- Assignment -
Pictures aside, output each record exactly.

=== Data for this exercise ===

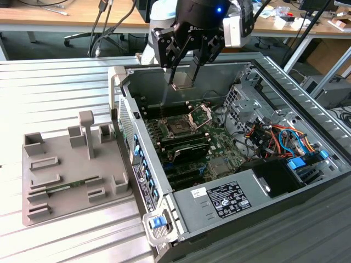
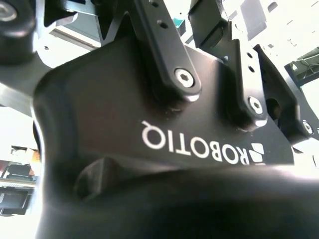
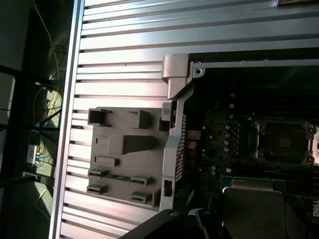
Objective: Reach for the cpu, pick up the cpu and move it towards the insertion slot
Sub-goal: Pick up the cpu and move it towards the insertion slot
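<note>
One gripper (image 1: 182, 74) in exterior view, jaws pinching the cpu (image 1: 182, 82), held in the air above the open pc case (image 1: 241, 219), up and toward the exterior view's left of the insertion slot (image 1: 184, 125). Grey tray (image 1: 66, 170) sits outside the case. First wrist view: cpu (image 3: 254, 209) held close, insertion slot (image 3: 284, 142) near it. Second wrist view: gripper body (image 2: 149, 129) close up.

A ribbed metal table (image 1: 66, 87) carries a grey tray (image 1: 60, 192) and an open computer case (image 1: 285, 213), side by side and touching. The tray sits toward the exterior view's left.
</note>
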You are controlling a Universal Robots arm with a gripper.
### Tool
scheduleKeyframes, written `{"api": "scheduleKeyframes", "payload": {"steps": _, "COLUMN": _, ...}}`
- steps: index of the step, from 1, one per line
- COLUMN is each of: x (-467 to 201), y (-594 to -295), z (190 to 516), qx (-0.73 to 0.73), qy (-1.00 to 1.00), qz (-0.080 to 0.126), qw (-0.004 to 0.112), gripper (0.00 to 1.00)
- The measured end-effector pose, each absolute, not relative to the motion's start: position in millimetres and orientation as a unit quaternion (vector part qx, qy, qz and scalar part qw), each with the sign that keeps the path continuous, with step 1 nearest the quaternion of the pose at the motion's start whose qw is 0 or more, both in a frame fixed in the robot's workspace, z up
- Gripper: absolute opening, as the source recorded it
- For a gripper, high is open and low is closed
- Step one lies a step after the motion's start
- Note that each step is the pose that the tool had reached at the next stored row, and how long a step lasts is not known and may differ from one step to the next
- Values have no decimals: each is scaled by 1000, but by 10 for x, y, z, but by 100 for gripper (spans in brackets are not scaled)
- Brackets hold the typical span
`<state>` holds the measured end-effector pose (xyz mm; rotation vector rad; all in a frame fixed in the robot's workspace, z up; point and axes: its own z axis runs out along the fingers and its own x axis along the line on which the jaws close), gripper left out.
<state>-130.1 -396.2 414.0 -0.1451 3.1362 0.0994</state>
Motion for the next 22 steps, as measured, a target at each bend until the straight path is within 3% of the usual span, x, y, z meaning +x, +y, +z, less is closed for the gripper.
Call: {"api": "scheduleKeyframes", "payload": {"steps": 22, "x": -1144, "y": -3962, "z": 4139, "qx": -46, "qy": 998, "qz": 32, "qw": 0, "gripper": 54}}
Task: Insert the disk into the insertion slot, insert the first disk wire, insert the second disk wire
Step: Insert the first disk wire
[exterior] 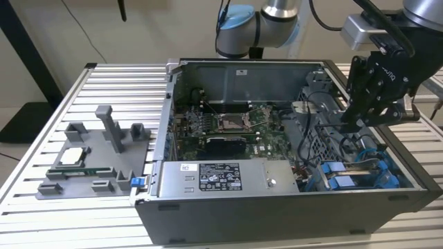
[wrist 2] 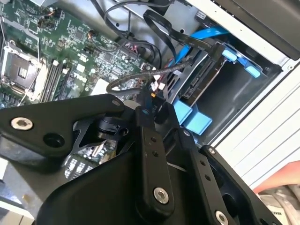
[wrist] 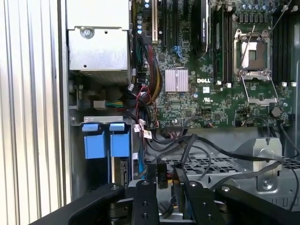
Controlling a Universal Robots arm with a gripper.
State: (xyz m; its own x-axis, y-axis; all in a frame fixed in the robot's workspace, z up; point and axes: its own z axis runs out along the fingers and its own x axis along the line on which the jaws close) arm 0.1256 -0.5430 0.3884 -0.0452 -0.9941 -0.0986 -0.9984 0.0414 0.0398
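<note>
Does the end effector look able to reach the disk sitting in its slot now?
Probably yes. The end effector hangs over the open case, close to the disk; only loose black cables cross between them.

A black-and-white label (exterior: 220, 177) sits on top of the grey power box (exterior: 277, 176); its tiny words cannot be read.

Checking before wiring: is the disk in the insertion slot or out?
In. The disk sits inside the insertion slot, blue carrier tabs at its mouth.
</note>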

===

- Your solution -
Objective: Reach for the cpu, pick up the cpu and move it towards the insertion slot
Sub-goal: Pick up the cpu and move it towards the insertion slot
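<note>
One gripper (image 1: 182, 74) in exterior view, jaws pinching the cpu (image 1: 182, 82), held in the air above the open pc case (image 1: 241, 219), up and toward the exterior view's left of the insertion slot (image 1: 184, 125). Grey tray (image 1: 66, 170) sits outside the case. First wrist view: cpu (image 3: 254, 209) held close, insertion slot (image 3: 284, 142) near it. Second wrist view: gripper body (image 2: 149, 129) close up.

A ribbed metal table (image 1: 66, 87) carries a grey tray (image 1: 60, 192) and an open computer case (image 1: 285, 213), side by side and touching. The tray sits toward the exterior view's left.
</note>
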You are controlling a Universal Robots arm with a gripper.
### Tool
scheduleKeyframes, written `{"api": "scheduleKeyframes", "payload": {"steps": _, "COLUMN": _, ...}}`
- steps: index of the step, from 1, one per line
- COLUMN is each of: x (-467 to 201), y (-594 to -295), z (190 to 516), qx (-0.73 to 0.73), qy (-1.00 to 1.00), qz (-0.080 to 0.126), qw (-0.004 to 0.112), gripper (0.00 to 1.00)
- The measured end-effector pose, each absolute, not relative to the motion's start: position in millimetres and orientation as a unit quaternion (vector part qx, qy, qz and scalar part qw), each with the sign that keeps the path continuous, with step 1 nearest the quaternion of the pose at the motion's start whose qw is 0 or more, both in a frame fixed in the robot's workspace, z up
- Gripper: absolute opening, as the source recorded it
- For a gripper, high is open and low is closed
- Step one lies a step after the motion's start
- Note that each step is the pose that the tool had reached at the next stored row, and how long a step lasts is not known and may differ from one step to the next
- Values have no decimals: each is scaled by 1000, but by 10 for x, y, z, but by 100 for gripper (spans in brackets are not scaled)
- Brackets hold the typical span
`<state>` holds the measured end-effector pose (xyz mm; rotation vector rad; all in a frame fixed in the robot's workspace, z up; point and axes: its own z axis runs out along the fingers and its own x axis along the line on which the jaws close), gripper left out.
<state>-130.1 -396.2 414.0 -0.1451 3.1362 0.0994</state>
Motion for the next 22 steps, as measured, a target at each bend until the straight path is within 3% of the usual span, x, y, z meaning +x, +y, +z, less is closed for the gripper.
Call: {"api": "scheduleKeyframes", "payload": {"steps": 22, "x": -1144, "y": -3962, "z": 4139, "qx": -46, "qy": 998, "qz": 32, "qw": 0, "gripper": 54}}
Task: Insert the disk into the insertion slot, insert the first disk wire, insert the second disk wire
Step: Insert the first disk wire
[exterior] 
[wrist 2] 
[wrist] 
Controlling a Universal Robots arm with a gripper.
State: (xyz m; its own x-axis, y-axis; all in a frame fixed in the robot's workspace, z up; point and axes: its own z axis runs out along the fingers and its own x axis along the line on which the jaws close) arm 0.1256 -0.5430 0.3884 -0.0452 -0.9941 -0.0986 -0.9984 0.0414 0.0398
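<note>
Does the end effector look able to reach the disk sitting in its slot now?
Probably yes. The end effector hangs over the open case, close to the disk; only loose black cables cross between them.

A black-and-white label (exterior: 220, 177) sits on top of the grey power box (exterior: 277, 176); its tiny words cannot be read.

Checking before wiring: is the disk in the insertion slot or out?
In. The disk sits inside the insertion slot, blue carrier tabs at its mouth.
</note>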

Nothing remains to be added to this answer.